# Mini Amplificador de 1,5v



## uli__f (Oct 19, 2016)

Cuanta potencia puede entregar este amplificador? ya sea en 4 u 8 ohms. Y si se aumenta la fuente a 3v, a cuanto se va la potencia? Muchas gracias. En el archivo txt esta el link de la pagina.


----------



## Juan Carlos Hernández Púa (Oct 20, 2016)

Así mejor:

http://blog.novaeletronica.com.br/en/circuito-amplificador-audio-alimentado-pilha/


----------



## DOSMETROS (Oct 20, 2016)

Cómo 10 miliWatts ! Y aumentando a 3 V . . . cómo 20 miliWatts


----------



## uli__f (Feb 9, 2017)

Es muy poquito jaja, pasa que quería hacer un Miniamplificador que tenga como fuente una batería de celular. Pero es muy poca la potencia que entrega.
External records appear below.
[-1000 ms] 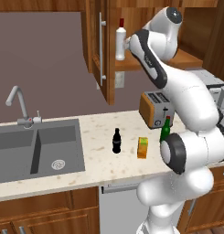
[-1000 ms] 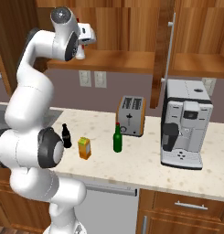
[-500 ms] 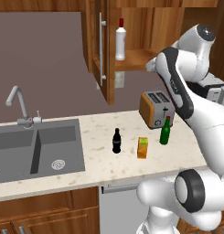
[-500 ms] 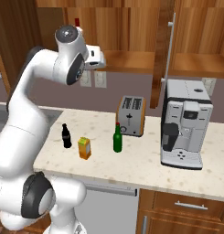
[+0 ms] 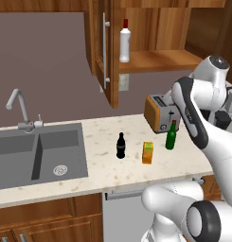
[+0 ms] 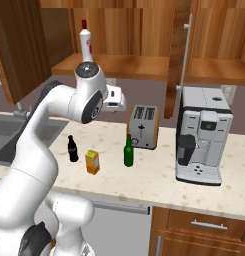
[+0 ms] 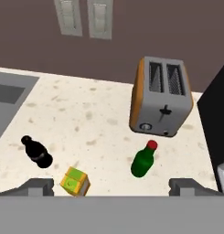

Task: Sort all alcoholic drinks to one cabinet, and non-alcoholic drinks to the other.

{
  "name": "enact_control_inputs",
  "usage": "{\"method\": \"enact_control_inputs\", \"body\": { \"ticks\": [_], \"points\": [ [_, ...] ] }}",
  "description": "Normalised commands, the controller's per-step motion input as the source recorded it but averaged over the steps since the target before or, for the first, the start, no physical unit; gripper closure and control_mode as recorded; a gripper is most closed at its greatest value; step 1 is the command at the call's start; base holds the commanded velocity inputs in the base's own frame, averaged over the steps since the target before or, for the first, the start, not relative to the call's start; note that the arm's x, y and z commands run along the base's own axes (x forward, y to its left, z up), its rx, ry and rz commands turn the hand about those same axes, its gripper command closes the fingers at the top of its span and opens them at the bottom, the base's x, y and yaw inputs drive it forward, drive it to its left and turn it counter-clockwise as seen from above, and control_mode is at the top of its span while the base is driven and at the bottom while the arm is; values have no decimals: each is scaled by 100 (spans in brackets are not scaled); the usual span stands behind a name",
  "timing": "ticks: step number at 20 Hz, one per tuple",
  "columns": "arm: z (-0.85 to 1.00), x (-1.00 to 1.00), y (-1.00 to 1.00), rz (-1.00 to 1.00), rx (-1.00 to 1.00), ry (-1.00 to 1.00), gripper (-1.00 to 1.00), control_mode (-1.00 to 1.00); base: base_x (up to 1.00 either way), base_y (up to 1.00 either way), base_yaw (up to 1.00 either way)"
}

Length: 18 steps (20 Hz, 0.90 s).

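A white bottle with a red cap point(image 5: 125, 42) point(image 6: 86, 42) stands on the shelf of the open left cabinet. On the counter are a slim green glass bottle point(image 5: 171, 136) point(image 6: 128, 151) point(image 7: 143, 161), a small black cola bottle point(image 5: 120, 146) point(image 6: 72, 149) point(image 7: 36, 152) and an orange-yellow juice carton point(image 5: 147, 152) point(image 6: 92, 162) point(image 7: 76, 181). My gripper point(image 6: 119, 101) point(image 7: 112, 186) hangs high above the counter and looks down on these three. It is open, its fingers wide apart with nothing between them.
A toaster point(image 5: 160, 112) point(image 6: 143, 126) point(image 7: 161, 97) stands just behind the green bottle. A coffee machine point(image 6: 201, 135) is to the right and a sink point(image 5: 37, 153) to the left. The cabinet door point(image 5: 104, 47) hangs open; a second open cabinet shelf point(image 6: 219, 70) is above the coffee machine.
The arm has swung away from the cabinet shelf, down and out over the counter. The white bottle stays on the shelf. The gripper remains open.
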Motion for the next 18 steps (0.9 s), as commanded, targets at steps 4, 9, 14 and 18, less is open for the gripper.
{"method": "enact_control_inputs", "body": {
  "ticks": [4,9,14,18],
  "points": [
    [-73,0,-28,-10,0,16,-100,-100,0,0,0],
    [-82,0,-24,-13,0,10,-100,-100,0,0,0],
    [-68,0,-30,-11,0,9,-100,-100,0,0,0],
    [-18,0,-6,-2,4,8,-100,-100,0,0,0]
  ]
}}
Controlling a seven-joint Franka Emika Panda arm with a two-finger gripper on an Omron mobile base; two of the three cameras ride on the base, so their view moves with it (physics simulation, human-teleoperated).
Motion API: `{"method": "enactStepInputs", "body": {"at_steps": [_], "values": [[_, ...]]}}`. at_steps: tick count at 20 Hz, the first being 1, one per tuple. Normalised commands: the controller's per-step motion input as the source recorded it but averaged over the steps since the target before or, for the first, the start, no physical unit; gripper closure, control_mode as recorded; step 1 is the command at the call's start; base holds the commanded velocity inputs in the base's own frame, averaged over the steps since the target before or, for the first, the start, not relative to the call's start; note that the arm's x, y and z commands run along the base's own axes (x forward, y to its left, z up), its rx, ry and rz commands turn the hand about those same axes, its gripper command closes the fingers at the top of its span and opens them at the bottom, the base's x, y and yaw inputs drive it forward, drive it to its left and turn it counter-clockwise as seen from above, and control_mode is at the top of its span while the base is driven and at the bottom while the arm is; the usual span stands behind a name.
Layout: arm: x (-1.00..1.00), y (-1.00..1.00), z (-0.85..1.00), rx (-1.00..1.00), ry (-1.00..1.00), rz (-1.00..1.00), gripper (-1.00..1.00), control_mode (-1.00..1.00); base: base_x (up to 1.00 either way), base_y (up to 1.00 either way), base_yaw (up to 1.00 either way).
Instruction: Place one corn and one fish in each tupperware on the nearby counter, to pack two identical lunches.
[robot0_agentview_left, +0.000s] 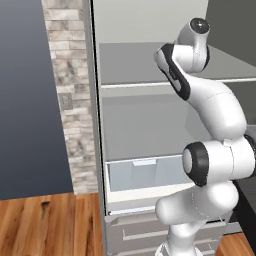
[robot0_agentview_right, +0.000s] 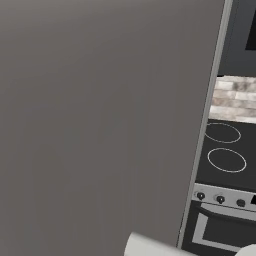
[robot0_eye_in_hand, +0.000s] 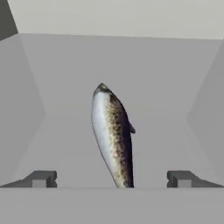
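Because the arm (robot0_agentview_left: 215, 110) is reaching up into the open refrigerator (robot0_agentview_left: 150, 125), the pincer (robot0_eye_in_hand: 112, 179) sits level with a grey shelf (robot0_eye_in_hand: 57, 131), jaws spread wide and holding nothing, the two dark tips well apart on either side of the fish (robot0_eye_in_hand: 113, 135). That spacing appears intended to straddle the body before closing. The fish lies lengthwise on the shelf, tail end nearest the pincer, head pointing toward the back wall; its belly is pale silver, its back dark and speckled brown.
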Motion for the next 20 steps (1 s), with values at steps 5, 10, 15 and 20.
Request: {"method": "enactStepInputs", "body": {"at_steps": [5,10,15,20], "values": [[0.25,-0.02,-0.05,0.00,-0.03,0.00,-1.00,-1.00,0.00,0.00,0.00],[0.67,0.05,-0.10,0.00,0.01,0.00,-1.00,-1.00,0.00,0.00,0.00],[0.29,0.03,-0.17,0.00,0.03,0.00,1.00,-1.00,0.00,0.00,0.00],[0.00,0.00,-0.05,0.00,0.00,0.00,1.00,-1.00,0.00,0.00,0.00]]}}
Muchas Gracias igual DOSMETROS.


----------



## DOSMETROS (Feb 9, 2017)

TDA2822 . . .  quizás el LM386 . . .

Buscaloe en el Foro


----------



## pandacba (Feb 9, 2017)

El LM4863S es adecuado trabaja desde 2 a 5.5V
Que se puede comprar aqui en placa armado
http://www.banggood.com/es/2x3W-5V-...-HiFi-Earphone-Amplifier-Board-p-1094206.html




Con TDA1038 que se puede comprar aqui armado en placa
_Buscar en Mercadolibre: MLA-641349510-modulo-amplificador-de-audio-para-auriculares-con-tda1308-5v-_JM_


----------



## uli__f (Sep 19, 2017)

pandacba dijo:


> El LM4863S es adecuado trabaja desde 2 a 5.5V
> Que se puede comprar aqui en placa armado
> http://www.banggood.com/es/2x3W-5V-...-HiFi-Earphone-Amplifier-Board-p-1094206.html
> http://img.banggood.com/thumb/water...1/56/ab58f890-7d74-ddf0-2f21-c323e9f507cc.jpg
> ...



Muy completa tu respuesta, disculpa que recien vuelvo a entrar a la pag. muchas gracias! esta es la solución que buscaba. Un saludo pandacba.


----------